■ **Work request**: Search the records for lines that contain the word "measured". Copy them all.
Top of Records supplied
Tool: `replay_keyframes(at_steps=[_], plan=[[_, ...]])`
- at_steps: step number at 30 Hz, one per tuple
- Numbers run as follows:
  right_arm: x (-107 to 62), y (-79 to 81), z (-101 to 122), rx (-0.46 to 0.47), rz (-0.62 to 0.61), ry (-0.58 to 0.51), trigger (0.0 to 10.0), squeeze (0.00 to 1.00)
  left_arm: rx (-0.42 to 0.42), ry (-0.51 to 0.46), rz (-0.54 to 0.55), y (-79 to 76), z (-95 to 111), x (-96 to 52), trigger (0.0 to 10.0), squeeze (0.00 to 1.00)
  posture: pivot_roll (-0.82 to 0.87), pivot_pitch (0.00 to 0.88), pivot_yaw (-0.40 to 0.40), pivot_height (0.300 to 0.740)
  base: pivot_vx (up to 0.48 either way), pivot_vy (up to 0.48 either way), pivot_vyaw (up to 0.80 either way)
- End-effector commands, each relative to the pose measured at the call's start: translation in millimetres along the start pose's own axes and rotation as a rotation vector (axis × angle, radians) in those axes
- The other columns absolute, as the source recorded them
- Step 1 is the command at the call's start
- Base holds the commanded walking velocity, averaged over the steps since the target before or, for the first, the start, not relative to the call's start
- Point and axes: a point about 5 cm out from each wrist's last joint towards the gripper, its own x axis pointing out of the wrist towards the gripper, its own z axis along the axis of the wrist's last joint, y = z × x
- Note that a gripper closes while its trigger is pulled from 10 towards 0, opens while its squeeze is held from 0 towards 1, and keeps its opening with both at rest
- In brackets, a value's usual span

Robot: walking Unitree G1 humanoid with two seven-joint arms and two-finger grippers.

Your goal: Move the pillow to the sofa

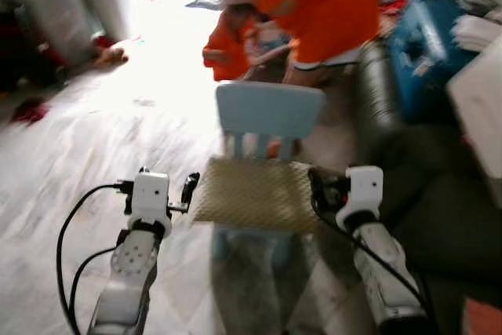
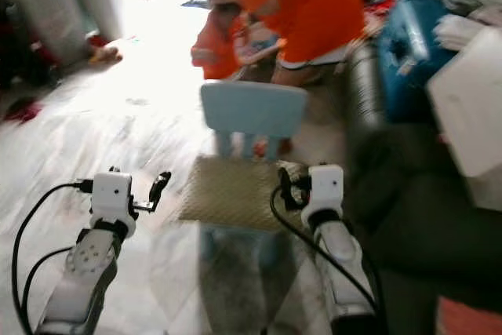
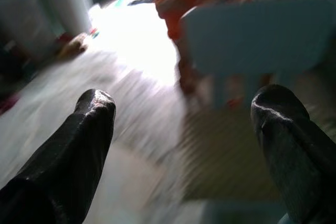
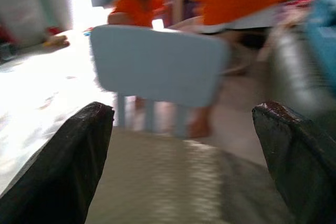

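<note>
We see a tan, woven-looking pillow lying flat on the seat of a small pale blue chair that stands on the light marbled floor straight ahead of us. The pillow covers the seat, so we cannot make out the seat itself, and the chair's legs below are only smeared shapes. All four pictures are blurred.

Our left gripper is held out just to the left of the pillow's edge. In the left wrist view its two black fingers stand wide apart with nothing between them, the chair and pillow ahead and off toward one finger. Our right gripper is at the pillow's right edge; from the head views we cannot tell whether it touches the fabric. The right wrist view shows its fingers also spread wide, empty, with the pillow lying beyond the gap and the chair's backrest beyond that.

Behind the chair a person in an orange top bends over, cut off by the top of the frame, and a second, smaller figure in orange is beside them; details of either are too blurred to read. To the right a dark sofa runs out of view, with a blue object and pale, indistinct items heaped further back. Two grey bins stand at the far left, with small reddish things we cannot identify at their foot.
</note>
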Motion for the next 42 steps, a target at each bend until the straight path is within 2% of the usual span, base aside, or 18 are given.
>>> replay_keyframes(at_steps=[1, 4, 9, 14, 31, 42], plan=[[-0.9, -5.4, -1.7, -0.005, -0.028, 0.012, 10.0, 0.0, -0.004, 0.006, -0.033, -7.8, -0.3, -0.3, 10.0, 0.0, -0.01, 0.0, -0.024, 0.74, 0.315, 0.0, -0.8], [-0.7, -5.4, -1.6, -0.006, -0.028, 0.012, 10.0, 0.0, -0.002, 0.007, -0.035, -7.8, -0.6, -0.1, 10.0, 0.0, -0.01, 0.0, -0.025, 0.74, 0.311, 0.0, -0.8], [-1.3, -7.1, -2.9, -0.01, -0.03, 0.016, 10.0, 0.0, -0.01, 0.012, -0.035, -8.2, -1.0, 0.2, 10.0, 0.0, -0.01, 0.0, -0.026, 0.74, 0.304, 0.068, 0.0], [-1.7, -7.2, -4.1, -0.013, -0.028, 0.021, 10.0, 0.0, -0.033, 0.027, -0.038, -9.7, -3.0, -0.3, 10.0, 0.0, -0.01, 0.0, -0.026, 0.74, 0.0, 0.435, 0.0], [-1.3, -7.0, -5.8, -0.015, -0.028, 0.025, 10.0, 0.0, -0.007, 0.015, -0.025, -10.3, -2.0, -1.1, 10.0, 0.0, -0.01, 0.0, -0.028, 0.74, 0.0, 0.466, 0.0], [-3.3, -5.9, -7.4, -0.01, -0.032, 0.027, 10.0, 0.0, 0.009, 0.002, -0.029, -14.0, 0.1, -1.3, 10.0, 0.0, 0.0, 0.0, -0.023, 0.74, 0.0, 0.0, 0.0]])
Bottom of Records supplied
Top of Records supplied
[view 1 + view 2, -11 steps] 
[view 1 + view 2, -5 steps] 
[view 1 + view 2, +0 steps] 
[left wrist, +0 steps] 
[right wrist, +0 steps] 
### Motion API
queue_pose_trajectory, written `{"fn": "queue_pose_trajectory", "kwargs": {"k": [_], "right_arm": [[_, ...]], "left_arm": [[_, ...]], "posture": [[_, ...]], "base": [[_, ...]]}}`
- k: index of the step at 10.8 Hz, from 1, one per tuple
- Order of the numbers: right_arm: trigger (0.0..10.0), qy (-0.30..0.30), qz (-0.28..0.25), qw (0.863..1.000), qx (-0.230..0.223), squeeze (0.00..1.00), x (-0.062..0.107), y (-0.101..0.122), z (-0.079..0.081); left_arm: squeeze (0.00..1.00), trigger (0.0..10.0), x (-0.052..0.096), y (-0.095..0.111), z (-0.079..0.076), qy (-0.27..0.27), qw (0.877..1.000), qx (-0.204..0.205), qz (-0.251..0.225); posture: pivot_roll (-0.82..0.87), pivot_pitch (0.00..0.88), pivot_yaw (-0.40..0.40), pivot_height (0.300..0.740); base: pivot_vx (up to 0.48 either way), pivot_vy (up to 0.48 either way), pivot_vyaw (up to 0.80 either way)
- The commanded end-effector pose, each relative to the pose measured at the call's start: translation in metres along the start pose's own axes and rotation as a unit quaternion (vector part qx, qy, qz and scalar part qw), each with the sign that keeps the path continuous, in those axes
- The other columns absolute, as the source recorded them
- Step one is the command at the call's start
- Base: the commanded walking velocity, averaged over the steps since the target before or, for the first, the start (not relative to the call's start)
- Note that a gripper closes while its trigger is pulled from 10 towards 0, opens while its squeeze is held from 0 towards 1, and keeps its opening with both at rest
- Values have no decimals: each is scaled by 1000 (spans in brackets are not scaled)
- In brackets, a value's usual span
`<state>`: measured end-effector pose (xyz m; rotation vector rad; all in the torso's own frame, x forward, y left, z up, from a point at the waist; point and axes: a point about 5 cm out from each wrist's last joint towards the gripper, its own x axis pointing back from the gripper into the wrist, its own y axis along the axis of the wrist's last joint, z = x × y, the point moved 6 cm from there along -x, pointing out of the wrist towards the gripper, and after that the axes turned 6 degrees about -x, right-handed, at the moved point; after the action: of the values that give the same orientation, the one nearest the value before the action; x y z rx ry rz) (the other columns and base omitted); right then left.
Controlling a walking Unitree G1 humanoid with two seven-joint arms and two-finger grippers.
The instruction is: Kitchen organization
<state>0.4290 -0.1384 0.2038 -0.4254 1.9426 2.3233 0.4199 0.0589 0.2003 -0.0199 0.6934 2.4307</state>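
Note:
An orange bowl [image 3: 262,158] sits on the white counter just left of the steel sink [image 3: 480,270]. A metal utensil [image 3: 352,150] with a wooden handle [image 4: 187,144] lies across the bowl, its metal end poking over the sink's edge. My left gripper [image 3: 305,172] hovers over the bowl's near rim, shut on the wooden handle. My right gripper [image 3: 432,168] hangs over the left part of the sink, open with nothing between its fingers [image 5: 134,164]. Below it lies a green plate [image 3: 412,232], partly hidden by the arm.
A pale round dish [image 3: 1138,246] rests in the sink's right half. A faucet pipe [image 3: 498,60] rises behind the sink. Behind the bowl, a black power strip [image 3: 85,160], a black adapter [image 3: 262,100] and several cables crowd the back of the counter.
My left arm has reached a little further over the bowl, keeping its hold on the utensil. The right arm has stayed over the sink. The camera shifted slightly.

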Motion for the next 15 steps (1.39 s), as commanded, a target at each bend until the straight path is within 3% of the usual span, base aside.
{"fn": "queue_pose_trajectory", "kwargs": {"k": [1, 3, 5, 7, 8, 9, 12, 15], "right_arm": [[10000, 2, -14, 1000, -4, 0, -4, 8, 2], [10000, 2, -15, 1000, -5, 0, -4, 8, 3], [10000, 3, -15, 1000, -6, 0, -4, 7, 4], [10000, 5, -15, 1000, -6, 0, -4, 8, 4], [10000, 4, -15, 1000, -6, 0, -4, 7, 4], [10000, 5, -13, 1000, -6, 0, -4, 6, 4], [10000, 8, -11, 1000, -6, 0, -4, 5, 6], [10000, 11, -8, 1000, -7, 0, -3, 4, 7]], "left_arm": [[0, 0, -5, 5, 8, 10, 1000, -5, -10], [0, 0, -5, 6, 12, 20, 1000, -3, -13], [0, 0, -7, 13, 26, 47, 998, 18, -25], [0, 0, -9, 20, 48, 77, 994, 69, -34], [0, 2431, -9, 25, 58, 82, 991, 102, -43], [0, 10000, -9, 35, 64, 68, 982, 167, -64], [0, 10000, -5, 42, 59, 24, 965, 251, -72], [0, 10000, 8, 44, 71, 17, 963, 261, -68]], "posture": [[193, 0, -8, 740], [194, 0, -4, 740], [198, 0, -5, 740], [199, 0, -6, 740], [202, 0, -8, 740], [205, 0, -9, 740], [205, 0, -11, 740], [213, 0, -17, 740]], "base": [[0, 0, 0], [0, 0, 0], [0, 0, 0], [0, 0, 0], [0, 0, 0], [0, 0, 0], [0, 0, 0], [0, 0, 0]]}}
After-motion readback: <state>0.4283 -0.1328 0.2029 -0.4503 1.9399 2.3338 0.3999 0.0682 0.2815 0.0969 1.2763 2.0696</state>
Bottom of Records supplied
■ **Result of the task**:
- End-effector commands, each relative to the pose measured at the call's start: translation in millimetres along the start pose's own axes and rotation as a rotation vector (axis × angle, radians) in those axes
- The commanded end-effector pose, each relative to the pose measured at the call's start: translation in metres along the start pose's own axes and rotation as a unit quaternion (vector part qx, qy, qz and scalar part qw), each with the sign that keeps the path continuous, in those axes
`<state>`: measured end-effector pose (xyz m; rotation vector rad; all in the torso's own frame, x forward, y left, z up, from a point at the waist; point and axes: a point about 5 cm out from each wrist's last joint towards the gripper, its own x axis pointing back from the gripper into the wrist, its own y axis along the axis of the wrist's last joint, z = x × y, the point moved 6 cm from there along -x, pointing out of the wrist towards the gripper, and after that the axes turned 6 degrees about -x, right-handed, at the moved point; after the action: of the values that give the same orientation, the one nearest the value before the action; x y z rx ry rz) (the other columns and base omitted); right then left.

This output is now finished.